The paper discusses possibilities, limitations and pitfalls in using advanced real time mathematical models during drilling operations, and in particular the real time calibration of such models vs. available sensor data. Examples from recent MPD operations in the North Sea, as supported by real-time model-based interpretation and automation are shown and discussed.
Real time mathematical models for drilling, including hydraulic and mechanical models at different levels of sophistication, are used to provide decision support and to automate parts of operations. This is often combined with managed pressure drilling (MPD) as the pressure margins are very small, operations are complex, and robust automation may help a lot to improve performance and robustness of the overall system.

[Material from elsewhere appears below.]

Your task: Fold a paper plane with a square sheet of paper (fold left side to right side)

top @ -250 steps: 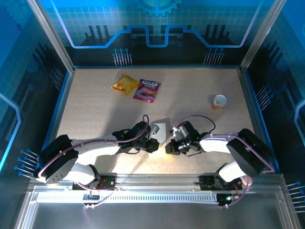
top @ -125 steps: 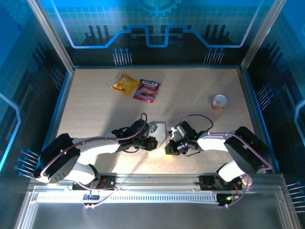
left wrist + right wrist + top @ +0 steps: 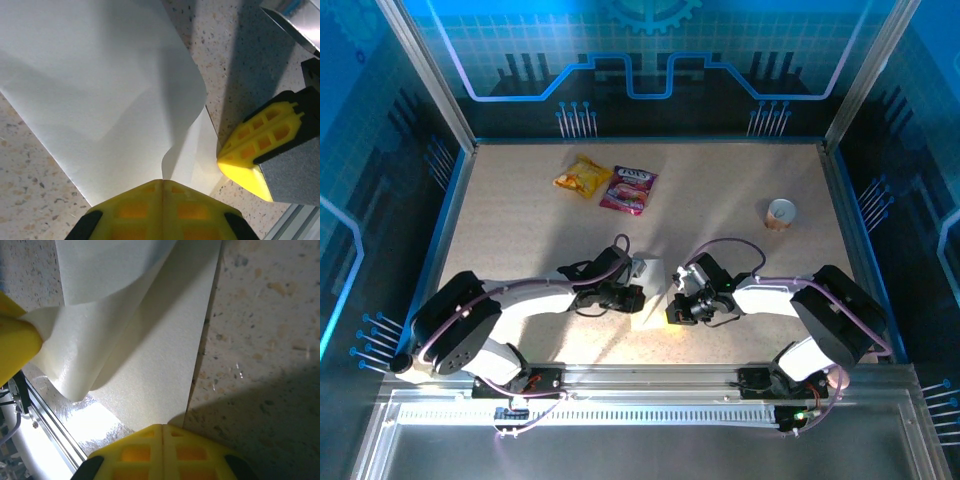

An important part of successful use of real time mathematical models is robust calibration of models, in particularly when there is significant deviation between the model prediction and the measured data. Reasons for deviation include inaccurate data for fluid properties, string and well geometry, survey data, temperature profile etc. In addition real time data may be inaccurate or delayed, and the mathematical model itself may be inaccurate under the actual conditions. Whenever data deviate from model and are considered sufficiently reliable, the mathematical model should be adjusted to meet measurements; manually, automatically or a combination.
There are many pitfalls and challenges related to model calibration, especially when done automatically or from predefined procedures by an inexperienced operator, accordingly efforts to develop robust procedures or algorithms are important. The paper will contribute to this development by discussing challenges in detail, and experience from real operations will be described to illustrate the points. Focus will be on when and what parameters to be calibrated, rather than the calibration technique.
The work presented shows that models can add significant value to operations, but robust implementation and procedures are necessary to avoid the pitfalls, which a.o. include use of inaccurate configuration data, invalid real time data, misinterpretation and inferior action when model deviates from measured data.
The paper analyses use and calibration of advanced real time models for decision support and automation, and illustrates the discussion with field experience from a recent, successful North Sea operation. The paper is thus a useful reference and guidance for people working with model based decision support and automation, including experience and analysis not published earlier.